Recebemos 17 livros dos já editados pela vs. nestes dois anos de actividade. Destaques óbvios para os Aforismos, de Karl Kraus, o Tratado de Funambulismo, de Philippe Petit, O Teatro e a Crueldade, de Artaud ou A Nossa Necessidade de Consolo é Impossível de Satisfazer, de Stig Dagerman. O outro destaque é a entrada na edição portuguesa de Alain Badiou, com dois livros editados pela vs.: Trump e S. Paulo. A observar numa nota à parte.

 

Badiou: errâncias da verdade entre S. Paulo e Trump

A verdade anda com má fama nos círculos teóricos. Alain Badiou escreveu nos anos 1980 um livro (não traduzido) que, sendo sobre o ser, não lhe reúne a verdade mas antes o acontecimento. L’Être et l'événement não foi certamente o primeiro livro a fazê-lo (presença de Heidegger, manifestamente), mas foi o que se propôs dizer-nos que há aqui matemática e poesia. Para Badiou, o acontecimento é sempre localizável, está sempre num dado ponto da situação. A verdade em si mesma, essa, pode permitir-se a indiferença ao estado da (nossa) situação. Não sendo possível resumir o pensamento de Badiou em seis linhas, basta aqui dizer que ele o tem vindo a enunciar a partir de uma recusa da indiferença, o que o leva a capturar na sua rede filosófica os «militantes» mais diversos.

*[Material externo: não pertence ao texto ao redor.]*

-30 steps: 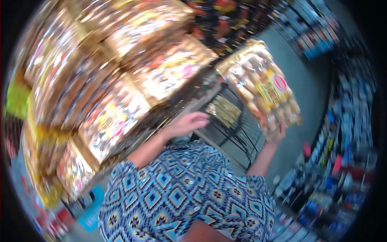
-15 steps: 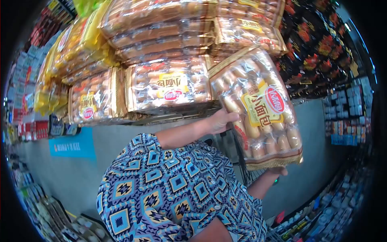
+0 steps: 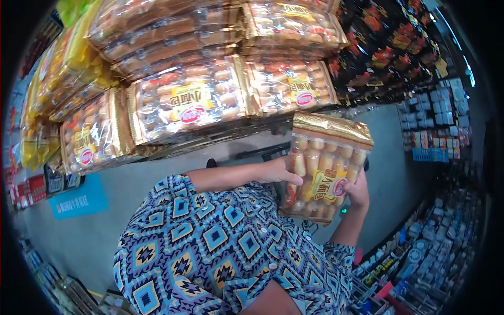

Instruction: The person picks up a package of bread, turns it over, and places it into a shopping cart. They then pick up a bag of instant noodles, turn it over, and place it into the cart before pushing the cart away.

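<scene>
A clear, gold-edged bag of small bread rolls (image 3: 315,157) is held in front of my body, over the aisle floor. My left hand (image 3: 282,170) grips its left edge, thumb across the front. On the right edge my right hand (image 3: 358,191) is closed too, with its thumb on the front near the red oval logo. Fingers behind the bag are hidden. Just beyond it are stacked bags of the same rolls (image 3: 184,100) on a display, with another matching bag (image 3: 294,86) at the stack's right end.
Yellow packages (image 3: 73,63) stand left of the stack, and black packages with red print (image 3: 383,47) to the right. Part of a dark cart (image 3: 268,152) shows behind the bag. A blue floor sign (image 3: 79,202) lies at left. Stocked shelves (image 3: 436,121) line the right side.
The bag has come lower and closer to my body, its top edge now facing away. My right hand has shifted from beneath the bottom edge to the right side. The view has turned slightly.
</scene>
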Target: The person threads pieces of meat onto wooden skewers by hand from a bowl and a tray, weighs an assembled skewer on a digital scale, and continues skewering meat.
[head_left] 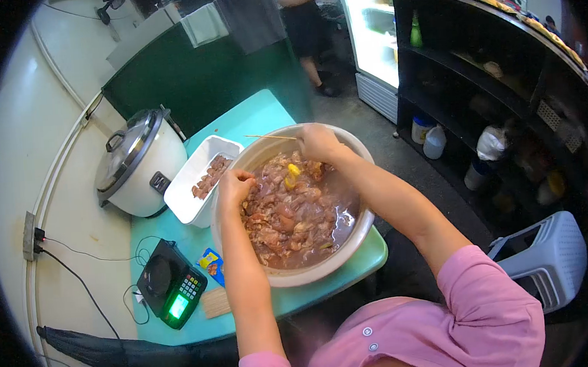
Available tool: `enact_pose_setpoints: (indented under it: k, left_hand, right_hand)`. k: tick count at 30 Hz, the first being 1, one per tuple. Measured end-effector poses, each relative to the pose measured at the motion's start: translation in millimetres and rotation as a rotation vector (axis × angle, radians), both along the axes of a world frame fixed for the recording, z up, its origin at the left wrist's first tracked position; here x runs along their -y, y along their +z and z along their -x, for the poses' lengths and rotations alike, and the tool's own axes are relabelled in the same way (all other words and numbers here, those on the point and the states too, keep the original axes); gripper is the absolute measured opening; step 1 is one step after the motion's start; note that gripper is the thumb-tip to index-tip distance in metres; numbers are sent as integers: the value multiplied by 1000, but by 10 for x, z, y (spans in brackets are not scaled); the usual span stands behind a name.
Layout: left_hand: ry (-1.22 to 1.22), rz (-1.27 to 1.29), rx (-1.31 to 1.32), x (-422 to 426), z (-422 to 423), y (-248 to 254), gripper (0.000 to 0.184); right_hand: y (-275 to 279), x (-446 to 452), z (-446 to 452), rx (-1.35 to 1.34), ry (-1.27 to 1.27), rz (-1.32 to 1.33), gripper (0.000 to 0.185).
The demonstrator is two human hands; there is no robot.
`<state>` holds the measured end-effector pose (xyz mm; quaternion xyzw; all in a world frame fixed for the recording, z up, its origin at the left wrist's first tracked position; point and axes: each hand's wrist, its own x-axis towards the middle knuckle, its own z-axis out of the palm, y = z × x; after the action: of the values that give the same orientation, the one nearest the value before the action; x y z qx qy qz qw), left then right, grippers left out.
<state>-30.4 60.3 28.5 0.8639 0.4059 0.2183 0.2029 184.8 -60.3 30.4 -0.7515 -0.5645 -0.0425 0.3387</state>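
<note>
A large pale basin (366,229) of raw marinated meat pieces (286,214) in brownish liquid stands before me, with yellow bits (293,173) on top. Above its far rim my right hand (318,143) is closed on a thin bamboo skewer (271,137), whose free end points left. My left hand (237,185) is over the left rim, its fingers pinched together at the edge of the meat. Whatever those fingers hold is hidden. Just left of that hand is a white tray (186,197) with skewered meat (211,177) in it.
The basin and tray stand on a turquoise table (249,112). A rice cooker (138,163), a digital scale (171,285), a blue packet (211,264) and a wooden block (215,303) are at the left. A grey stool (548,259) and dark shelves (476,71) are right; a person (305,28) stands behind.
</note>
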Motion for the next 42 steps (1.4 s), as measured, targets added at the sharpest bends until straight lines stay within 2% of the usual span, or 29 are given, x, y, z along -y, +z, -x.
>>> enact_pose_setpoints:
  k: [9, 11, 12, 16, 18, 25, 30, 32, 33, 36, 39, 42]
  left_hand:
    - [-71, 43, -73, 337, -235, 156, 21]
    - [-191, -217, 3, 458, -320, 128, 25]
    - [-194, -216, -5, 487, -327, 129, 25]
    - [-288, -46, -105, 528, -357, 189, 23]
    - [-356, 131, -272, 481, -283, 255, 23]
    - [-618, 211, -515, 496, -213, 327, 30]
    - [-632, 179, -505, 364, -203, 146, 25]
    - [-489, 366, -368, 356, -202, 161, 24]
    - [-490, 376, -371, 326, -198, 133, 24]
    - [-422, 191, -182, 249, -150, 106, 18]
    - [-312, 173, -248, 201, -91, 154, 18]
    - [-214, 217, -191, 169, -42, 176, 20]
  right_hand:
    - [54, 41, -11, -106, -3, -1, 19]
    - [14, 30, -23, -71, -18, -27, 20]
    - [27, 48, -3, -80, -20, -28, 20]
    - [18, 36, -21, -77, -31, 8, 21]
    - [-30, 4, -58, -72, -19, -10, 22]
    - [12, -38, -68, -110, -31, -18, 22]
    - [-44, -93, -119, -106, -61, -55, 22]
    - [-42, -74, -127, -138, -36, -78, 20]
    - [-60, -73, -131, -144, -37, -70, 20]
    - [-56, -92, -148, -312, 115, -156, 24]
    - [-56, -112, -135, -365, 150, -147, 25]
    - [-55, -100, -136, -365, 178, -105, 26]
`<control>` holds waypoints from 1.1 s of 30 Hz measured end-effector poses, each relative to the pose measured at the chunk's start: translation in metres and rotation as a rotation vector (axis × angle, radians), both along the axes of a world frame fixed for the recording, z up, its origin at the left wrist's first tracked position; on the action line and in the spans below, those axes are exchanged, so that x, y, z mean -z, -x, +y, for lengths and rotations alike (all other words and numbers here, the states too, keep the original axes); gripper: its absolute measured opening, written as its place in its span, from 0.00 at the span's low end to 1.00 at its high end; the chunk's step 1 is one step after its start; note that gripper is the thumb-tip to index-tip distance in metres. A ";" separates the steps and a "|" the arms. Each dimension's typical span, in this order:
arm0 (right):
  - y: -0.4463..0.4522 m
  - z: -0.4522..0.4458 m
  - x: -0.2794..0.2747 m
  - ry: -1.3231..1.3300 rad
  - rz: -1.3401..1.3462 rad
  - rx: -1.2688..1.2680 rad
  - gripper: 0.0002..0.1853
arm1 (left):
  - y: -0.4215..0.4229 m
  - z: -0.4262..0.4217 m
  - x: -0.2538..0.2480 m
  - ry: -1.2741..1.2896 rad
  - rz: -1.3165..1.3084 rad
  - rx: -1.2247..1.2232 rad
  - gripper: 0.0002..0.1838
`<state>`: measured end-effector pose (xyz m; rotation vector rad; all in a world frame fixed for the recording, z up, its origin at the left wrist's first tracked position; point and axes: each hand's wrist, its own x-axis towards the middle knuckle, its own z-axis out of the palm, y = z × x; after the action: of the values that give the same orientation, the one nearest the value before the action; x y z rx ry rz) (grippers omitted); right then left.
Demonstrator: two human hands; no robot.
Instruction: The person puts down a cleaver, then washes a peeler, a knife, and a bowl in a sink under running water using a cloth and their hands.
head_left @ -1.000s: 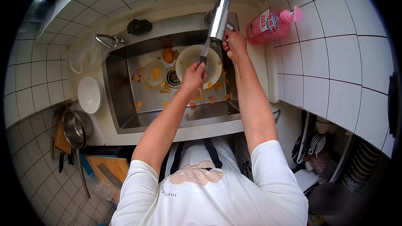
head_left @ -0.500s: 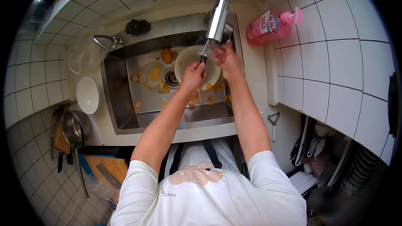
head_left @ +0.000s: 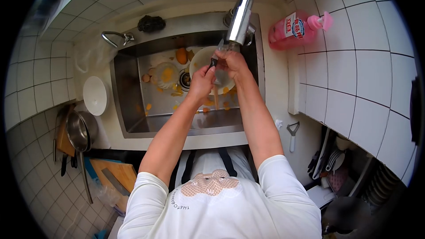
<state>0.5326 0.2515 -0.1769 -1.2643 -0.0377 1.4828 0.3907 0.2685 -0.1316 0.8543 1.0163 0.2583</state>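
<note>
My left hand [head_left: 202,82] grips the black handle of a small knife [head_left: 214,62], its blade pointing up under the chrome faucet [head_left: 241,17]. My right hand [head_left: 233,65] is closed at the blade, right below the spout; the exact finger contact is partly hidden. Beneath both hands a large white bowl [head_left: 198,67] sits in the steel sink [head_left: 137,126]. A pale wooden stick-like utensil [head_left: 216,98] rests at the bowl's near side. Left of the bowl are a clear ribbed dish [head_left: 166,76] with something yellow in it and the drain [head_left: 185,79].
Orange scraps [head_left: 181,56] and brown eggshells [head_left: 146,78] lie in the sink. A pink soap bottle [head_left: 292,31] stands right of it, a peeler [head_left: 292,137] nearer me. On the left are a white bowl [head_left: 96,96], a second tap [head_left: 117,38] and a steel pan [head_left: 79,132].
My right hand, blurred and apart from the knife before, has moved in against the blade. The left hand keeps hold of the handle. The whole view has shifted slightly.
</note>
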 end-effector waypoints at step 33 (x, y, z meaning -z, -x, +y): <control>-0.016 -0.032 -0.073 0.104 -1.294 -0.073 0.26 | 0.072 -0.028 -0.013 -0.770 0.545 0.153 0.12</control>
<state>0.5482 0.2196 -0.1039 -2.1172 -0.8606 0.5024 0.3185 0.2403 -0.1186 1.7600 1.3678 0.2972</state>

Este debate ontológico tem servido a Badiou para ir escrevendo uma já longa série de livros sobre a nossa situação. Para tal convoca diversas personagens que a afectam ou dela dão sinal. O mais relevante é que essas personagens não têm de ser nossas contemporâneas, no sentido temporal do termo: elas são contemporâneas no sentido em que afectam os critérios de verdade em que nos movemos. Mas podem afectá-los dos modos radicalmente mais diversos, como nos casos de São Paulo e de Trump. A vs. editou agora dois livros sobre esses actores da nossa situação -- São Paulo, A Fundação do Universalismo (1997) e Trump (2020) --, cujas diferenças residem desde logo na substância de que são feitos: o São Paulo é um livro com densidade filosófica e histórica em torno do homem que transportou o Acontecimento-Cristo. Trump, por seu turno, é uma compilação de conferências em universidades norte-americanas. Todas são dedicadas ao actor que ocupa actualmente a Casa Branca e que se faz ele próprio acontecimento para que o que acontece não seja aparente. Livro sem maior pretensão, mas que diz por vezes coisas notáveis: «Uma ideia que chegue a afirmar que devemos sair não apenas do trumpismo, não apenas do capitalismo moderno, mas da enorme época da existência do humanos, aberta, não há muitos milénios, pela revolução neolítica» (p. 66).